» **What to work on**:
Select from the data all lines with the word "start".

» **Collected material**:

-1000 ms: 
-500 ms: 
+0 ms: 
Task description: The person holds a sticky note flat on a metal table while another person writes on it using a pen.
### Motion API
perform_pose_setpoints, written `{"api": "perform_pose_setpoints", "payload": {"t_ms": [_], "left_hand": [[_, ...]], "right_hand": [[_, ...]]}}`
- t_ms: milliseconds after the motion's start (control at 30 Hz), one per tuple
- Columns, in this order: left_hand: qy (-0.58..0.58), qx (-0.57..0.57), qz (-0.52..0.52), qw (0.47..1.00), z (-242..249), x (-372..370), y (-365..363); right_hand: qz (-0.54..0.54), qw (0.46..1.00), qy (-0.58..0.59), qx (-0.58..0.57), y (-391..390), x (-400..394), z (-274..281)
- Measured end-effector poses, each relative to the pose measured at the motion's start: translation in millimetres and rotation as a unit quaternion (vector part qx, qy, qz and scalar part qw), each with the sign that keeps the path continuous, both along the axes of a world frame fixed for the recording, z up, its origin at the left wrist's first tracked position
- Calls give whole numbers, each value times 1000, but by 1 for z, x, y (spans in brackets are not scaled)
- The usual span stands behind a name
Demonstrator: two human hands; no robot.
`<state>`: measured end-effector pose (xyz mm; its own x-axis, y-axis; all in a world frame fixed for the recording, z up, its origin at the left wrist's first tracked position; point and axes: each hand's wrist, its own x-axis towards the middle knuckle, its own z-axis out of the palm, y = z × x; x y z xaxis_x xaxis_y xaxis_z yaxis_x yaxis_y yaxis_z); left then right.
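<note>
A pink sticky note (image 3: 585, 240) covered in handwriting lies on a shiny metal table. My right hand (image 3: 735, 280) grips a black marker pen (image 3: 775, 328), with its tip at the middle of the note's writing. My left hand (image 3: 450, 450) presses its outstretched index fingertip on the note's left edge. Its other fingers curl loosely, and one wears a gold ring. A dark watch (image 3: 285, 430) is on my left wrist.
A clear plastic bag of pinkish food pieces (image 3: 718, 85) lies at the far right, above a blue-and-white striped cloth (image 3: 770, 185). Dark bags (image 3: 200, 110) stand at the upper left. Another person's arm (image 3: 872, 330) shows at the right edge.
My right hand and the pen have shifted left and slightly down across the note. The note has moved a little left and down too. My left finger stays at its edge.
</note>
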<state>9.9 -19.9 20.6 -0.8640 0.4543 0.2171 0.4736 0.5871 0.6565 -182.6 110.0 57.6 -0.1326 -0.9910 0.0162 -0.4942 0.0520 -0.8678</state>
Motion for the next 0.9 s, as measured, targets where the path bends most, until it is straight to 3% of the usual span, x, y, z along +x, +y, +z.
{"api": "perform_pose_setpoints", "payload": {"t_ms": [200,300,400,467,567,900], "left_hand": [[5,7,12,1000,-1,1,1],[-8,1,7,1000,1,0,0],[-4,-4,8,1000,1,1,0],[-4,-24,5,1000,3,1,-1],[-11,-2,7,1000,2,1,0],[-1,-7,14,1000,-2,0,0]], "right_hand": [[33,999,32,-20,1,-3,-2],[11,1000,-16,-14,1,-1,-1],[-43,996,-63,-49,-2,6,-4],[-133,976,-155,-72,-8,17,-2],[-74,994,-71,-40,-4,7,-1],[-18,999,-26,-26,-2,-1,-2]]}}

» **Task result**:
- t_ms: milliseconds after the motion's start (control at 30 Hz), one per tuple
- Measured end-effector poses, each relative to the pose measured at the motion's start: translation in millimetres and rotation as a unit quaternion (vector part qx, qy, qz and scalar part qw), each with the sign that keeps the path continuous, both along the axes of a world frame fixed for the recording, z up, its origin at the left wrist's first tracked position

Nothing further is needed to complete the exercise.